Until now, I can't quiet get to the bottom of this.
Long time ago, talking about within intranet or home network, I came to conclusion that there is no way around this.
Wanted to revisit this, hoping someone could tell me a short answer.
Within a close network, like my home network.
Is there a way to tell browser that website (ignition gateway) from my home server is safe?
Fundamentally, there are two criteria to satisfy to be "secure":
Use HTTPS, which is encrypted and checks the endorsement (signature) of the web site's encryption certificate, and
Offer a signed certificate, possibly with intermediate certificates, where the ultimate endorsement is by a "trusted" certificate authority.
That's it. The devil is in the latter part's details:
Browsers are pre-loaded with a set of trusted authorities by the browser supplier.
Additional authorities can be added by users, in most cases. (Mobile devices make this difficult.)
So there are two paths you can take:
Get a certificate signed by one of the pre-loaded authorities.
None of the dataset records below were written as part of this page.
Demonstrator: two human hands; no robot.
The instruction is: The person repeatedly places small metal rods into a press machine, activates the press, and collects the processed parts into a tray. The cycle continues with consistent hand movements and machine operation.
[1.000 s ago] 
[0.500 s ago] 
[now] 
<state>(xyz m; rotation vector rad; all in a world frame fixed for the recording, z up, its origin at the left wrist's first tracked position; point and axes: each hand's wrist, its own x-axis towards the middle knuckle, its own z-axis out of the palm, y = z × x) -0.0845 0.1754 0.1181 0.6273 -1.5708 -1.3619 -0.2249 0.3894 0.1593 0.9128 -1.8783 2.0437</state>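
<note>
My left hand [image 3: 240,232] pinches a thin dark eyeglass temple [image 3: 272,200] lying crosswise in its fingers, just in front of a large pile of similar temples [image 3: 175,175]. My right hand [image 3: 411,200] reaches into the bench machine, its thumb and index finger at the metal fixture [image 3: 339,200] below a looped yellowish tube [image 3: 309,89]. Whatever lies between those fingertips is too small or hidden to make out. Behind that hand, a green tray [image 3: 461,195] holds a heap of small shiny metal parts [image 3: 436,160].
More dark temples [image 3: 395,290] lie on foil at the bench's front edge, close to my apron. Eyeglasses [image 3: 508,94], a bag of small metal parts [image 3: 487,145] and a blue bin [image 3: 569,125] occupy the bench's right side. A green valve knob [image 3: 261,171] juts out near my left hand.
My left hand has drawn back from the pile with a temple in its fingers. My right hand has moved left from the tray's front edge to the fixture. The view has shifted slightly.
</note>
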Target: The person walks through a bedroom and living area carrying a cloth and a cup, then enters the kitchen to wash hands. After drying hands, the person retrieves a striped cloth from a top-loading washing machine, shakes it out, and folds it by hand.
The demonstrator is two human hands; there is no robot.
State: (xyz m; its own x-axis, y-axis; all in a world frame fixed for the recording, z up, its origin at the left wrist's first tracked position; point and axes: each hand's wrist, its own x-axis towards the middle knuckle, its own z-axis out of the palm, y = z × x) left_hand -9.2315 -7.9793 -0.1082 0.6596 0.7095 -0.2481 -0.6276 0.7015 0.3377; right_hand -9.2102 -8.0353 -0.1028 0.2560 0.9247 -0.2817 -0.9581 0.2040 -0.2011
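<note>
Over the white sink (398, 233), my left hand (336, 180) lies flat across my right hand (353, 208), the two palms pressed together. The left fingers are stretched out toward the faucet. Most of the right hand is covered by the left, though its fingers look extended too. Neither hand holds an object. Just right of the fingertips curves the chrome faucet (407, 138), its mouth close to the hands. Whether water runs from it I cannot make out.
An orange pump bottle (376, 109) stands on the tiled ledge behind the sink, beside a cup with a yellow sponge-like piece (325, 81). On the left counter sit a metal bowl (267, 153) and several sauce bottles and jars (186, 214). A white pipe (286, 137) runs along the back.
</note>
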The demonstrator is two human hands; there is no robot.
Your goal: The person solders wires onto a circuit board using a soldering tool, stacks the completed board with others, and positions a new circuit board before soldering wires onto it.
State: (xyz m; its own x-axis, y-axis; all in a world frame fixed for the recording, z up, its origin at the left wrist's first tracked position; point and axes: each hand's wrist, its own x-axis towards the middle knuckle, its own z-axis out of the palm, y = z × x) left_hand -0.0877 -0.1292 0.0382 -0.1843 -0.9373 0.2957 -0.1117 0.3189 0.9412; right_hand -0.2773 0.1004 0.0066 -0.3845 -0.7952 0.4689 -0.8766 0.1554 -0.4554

Most of these require $$. But Let's Encrypt is one that does not require $$.
Create your own certificate authority, and sign your own server's certificate with it, and load this custom CA into all of your users browsers.
Thanks for the quick response..
At least now, I know how to communicate to an IT.
This is the type of lessons I soon will understand, then forget it once again.
Probably I fail to grasp the handshake going on..
And this stuff, if find it hard to relearn.